Traslúcese de sus palabras un oculto
gorgoteo de vibraciones psicológicas,
un subtexto que es como la sombra, la otra cara
de lo que dice"... "El diálogo
deja de ser un medio de comprensión,
es un collage de soliloquios divergentes".
Las historias de la literatura rusa repiten
con frecuencia un comentario de Dmitri Merejkovski
sobre la pobreza y disgregación cultural
de la última década del siglo
XIX y los primeros años del XX: "La
intensidad de la obra de los más grandes
novelistas decimonónicos fue extraordinaria,
pero no logró formar una civilización
semejante a la de Francia de esa época,
la Grecia antigua o la Florencia del Renacimiento.
Todo escritor era único; de esa falta
de espíritu orgánico y comunitario
provenía la decadencia y la paralización
intelectual rusas del presente".
Merejkovski debió estar perdido en el
cambio de siglos. Por ejemplo, jamás
logró la grandeza de Chéjov, ni
siquiera la de los últimos años,
donde apareció lo más notable
de su obra. Tampoco orientarse en el primer
movimiento simbolista, donde participaba su
esposa, la poeta Zenaida Gippius. Los simbolistas
descubrieron nuevos ritmos cargados de erotismo,
decadentismo y misticismo. La figura más
importante de ese movimiento fue Vasili Rozanov,
quien ahora en la nueva Rusia ha resucitado
como uno de los personajes más importantes
del pasado, y también el novelista Fiódor
Sologub. La segunda generación de simbolistas
cuenta con dos gigantes: el poeta Alexandr Blok,
marcado por el presentimiento de una inminente
apocalipsis en dos libros espléndidos:
Los doce y Los escitas, y el novelista Andréi
Bieli, el Joyce ruso, y además con dos
escritores excéntricos: Alexéi
Remizov, un novelista para escritores, cuyas
novelas influyeron en Bulgákov y Zamiatin.

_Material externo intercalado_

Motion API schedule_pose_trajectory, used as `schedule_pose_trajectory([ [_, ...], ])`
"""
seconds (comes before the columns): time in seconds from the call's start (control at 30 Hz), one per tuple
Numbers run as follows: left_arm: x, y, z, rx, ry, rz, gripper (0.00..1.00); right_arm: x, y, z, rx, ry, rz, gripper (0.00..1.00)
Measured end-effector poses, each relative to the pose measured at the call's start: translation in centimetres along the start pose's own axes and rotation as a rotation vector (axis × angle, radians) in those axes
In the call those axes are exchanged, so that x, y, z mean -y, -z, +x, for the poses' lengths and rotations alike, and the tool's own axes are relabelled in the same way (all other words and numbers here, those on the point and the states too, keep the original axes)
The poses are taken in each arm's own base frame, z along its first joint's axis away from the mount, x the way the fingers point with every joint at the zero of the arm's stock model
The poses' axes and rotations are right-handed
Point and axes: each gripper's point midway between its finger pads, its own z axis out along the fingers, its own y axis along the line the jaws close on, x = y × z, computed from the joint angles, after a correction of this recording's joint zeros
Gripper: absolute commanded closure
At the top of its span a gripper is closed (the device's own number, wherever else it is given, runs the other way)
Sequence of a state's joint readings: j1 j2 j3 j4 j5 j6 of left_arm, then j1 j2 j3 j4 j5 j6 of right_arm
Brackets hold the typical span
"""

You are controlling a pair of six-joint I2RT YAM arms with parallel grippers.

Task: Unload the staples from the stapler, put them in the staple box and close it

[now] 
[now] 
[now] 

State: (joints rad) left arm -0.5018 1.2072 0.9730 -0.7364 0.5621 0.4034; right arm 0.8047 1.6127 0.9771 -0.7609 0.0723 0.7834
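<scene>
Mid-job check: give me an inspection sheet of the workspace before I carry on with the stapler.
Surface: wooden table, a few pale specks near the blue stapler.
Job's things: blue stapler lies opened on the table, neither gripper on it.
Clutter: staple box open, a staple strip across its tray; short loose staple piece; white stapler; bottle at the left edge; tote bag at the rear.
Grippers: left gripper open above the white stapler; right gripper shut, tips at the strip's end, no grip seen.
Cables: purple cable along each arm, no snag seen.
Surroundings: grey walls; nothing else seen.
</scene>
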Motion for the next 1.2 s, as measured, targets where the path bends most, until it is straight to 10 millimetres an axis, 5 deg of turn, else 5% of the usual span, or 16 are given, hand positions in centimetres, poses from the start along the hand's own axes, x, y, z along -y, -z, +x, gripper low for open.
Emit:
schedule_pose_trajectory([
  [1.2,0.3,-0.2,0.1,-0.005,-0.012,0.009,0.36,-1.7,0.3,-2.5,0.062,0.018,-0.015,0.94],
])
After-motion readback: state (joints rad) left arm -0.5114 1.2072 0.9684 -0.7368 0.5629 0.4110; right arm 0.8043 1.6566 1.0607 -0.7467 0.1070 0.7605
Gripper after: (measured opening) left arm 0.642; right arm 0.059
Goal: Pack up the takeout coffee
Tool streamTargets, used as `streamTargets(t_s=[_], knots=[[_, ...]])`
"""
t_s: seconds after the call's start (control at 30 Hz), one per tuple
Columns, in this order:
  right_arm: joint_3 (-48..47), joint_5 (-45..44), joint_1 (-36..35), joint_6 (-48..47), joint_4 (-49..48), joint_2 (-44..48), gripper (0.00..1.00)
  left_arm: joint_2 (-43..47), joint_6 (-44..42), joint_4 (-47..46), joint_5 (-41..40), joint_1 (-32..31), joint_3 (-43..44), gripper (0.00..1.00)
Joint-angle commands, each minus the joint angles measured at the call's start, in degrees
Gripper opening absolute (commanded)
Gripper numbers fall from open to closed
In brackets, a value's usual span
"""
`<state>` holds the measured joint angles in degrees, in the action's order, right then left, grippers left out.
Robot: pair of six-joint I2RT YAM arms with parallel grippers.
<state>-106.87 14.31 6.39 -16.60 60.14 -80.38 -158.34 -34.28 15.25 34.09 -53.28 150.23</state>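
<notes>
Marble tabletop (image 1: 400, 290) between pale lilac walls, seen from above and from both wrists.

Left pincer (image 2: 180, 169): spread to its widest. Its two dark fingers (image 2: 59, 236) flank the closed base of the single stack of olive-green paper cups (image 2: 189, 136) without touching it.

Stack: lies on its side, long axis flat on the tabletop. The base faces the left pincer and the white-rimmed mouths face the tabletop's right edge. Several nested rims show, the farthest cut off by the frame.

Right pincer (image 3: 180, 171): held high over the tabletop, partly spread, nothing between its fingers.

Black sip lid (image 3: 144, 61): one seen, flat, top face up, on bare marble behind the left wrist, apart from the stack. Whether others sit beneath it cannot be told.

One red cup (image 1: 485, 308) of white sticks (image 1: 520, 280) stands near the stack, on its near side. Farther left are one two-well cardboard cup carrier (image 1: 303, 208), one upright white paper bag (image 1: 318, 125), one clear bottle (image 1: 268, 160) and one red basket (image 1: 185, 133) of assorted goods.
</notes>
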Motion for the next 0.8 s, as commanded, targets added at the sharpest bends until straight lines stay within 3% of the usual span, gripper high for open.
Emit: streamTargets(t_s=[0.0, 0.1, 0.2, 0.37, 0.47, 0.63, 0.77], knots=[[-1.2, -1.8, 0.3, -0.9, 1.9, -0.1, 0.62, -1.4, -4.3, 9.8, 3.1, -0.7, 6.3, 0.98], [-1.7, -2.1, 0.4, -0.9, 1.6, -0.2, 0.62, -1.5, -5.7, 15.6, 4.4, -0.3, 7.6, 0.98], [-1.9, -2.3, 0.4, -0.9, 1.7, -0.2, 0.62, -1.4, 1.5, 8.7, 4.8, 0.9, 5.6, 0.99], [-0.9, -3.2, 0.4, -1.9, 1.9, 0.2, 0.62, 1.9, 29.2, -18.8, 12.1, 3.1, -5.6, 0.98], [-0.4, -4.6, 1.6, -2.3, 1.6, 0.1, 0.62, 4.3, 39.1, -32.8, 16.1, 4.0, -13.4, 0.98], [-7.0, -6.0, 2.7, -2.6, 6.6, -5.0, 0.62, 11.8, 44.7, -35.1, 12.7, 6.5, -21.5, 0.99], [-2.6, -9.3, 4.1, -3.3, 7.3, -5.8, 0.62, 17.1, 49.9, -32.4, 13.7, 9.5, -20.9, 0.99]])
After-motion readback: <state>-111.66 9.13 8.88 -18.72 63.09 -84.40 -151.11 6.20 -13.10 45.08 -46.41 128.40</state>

Y el último, Mijaíl Kuzmin, el
más elegante esteta de esa época
decadente, quien escribió Vania, la primera
novela homoerótica en Rusia. Un grupo
de poetas, los acmeístas, se acercaron
a los simbolistas y terminaron en convertirse
en sus opositores; los principales: Nikolái
Gumiliev, Anna Ajmátova, Ossip Mandelstam,
Borís Pasternak y Marina Tsvetáieva,
casi todos eliminados posteriormente por el
estalinismo. Otra corriente opositora a la simbolista,
los futuristas, la representan dos poetas notables:
Víktor Jlebnikov y Vladímir Maiakovski.
Otros autores, todos ellos no velistas, se
iniciaron en el oficio durante los años
del comunismo de guerra, los tres posteriores
a la revolución bolchevique, inspirados
por Máximo Gorki. Cada uno descubrió
un estilo diferente, la cepa realista gorkiana
se convirtió en una soberbia escritura
trágica, compleja e imaginativa. Los
mejores: Isak Babel y Andréi Platónov.
La literatura rusa en el exilio tuvo personajes
espléndidos, entre ellos, Iván
Bunin, el primer Premio Nobel otorgado a un
ruso; Nina Berbereva, quien a los ochenta años
fue descubierta y traducida en casi todos los
idiomas cultos. Vladímir Nabokov escribió
en ruso la mayoría de sus libros. Su
obra maestra en esa lengua es La dádiva.
Hacia 1925, la presión ideológica
comenzó a distorsionar bárbaramente
la cultura. En el Congreso de Escritores Soviéticos
de 1934 se clausuraron todas las posibilidades
de libertad. La única vía para
la literatura se convirtió al realismo
socialista. El destino de millares de escritores,
académicos, periodistas literarios fue
en el exilio a las lejanas repúblicas
soviéticas, en el Gulag y en la exterminación.